Building capacity in producing trusted evidence – Evidence Synthesis Ireland and Cochrane Ireland Fellowships

Session Type
Oral presentation
Category
Capacity building in evidence synthesis
Authors
Burke N1, Toomey E2, Healy P2, Devane D3
1Evidence Synthesis Ireland and Cochrane Ireland, School of Nursing and Midwifery, University of Galway;, Ireland
2School of Nursing and Midwifery, University of Galway, Ireland
3Evidence Synthesis Ireland and Cochrane Ireland, and HRB-Trials Methodology Research Network, School of Nursing and Midwifery, University of Galway, Ireland
Description

Background: Evidence Synthesis Ireland (ESI), which includes Cochrane Ireland, aims to build evidence synthesis knowledge, awareness and capacity among the public, healthcare institutions and policymakers, clinicians and researchers on the island of Ireland. One way we do this is through the ESI Fellowship Scheme, launched in January 2019.
Objectives: The scheme builds capacity in Fellows through developing the practical skills of how to plan, design, conduct and report an evidence synthesis. Fellows receive mentoring from evidence synthesis experts and contribute to reviews that have a strong policy and/or practice impact. Process: The scheme places Fellows virtually with experienced review teams nationally and internationally, to gain hands-on evidence synthesis experience in a high-quality environment with one-to-one mentorship. Fellowships range from 6 months to 2 years, and are unpaid, allowing those working full-time to apply. Benefits include free attendance at ESI workshops, co-authorship, €1000 travel bursary, access to Covidence, and networking/collaboration opportunities. Eligible applicants are clinicians/trainees, researchers, academics and/or postgraduate residents of Ireland/Northern Ireland. Fellows are selected through a competitive process, and are expected to commit to 8 hours/week to the review, in addition to theoretical training.

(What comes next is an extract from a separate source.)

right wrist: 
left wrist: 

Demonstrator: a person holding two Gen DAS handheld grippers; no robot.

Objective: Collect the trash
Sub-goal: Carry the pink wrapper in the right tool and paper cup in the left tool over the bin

Results: Fellows are placed on a range of review types – 50% on Cochrane reviews (reviews of effectiveness, qualitative evidence synthesis, rapid reviews, living reviews, diagnostic test accuracy), and 50% on other reviews (umbrella, overviews, scoping reviews, prognostic reviews, evidence and gap maps, mixed methods). To date, 68 Fellows have been placed. Fellows are mostly female (64%), over half have never completed a systematic review, and 35% are early-career. Fellows are academics (30%), healthcare-professionals (35%), postdoctoral researchers (24%), clinician-academics (6%), policymakers (6%), and others (9%). Fellows report capacity built in evidence synthesis competencies and illustrate this capacity through leading further reviews, collaborating with mentors and teaching evidence synthesis.
Conclusions: Evidence Synthesis Ireland provides a unique opportunity for researchers to develop their evidence synthesis skills and contribute to evidence-based healthcare in Ireland. This model could be replicated by others, to strengthen capacity in producing robust evidence. Patient relevance: The scheme is relevant to patients as it contributes to strengthening capacity of researchers/clinicians to produce robust evidence.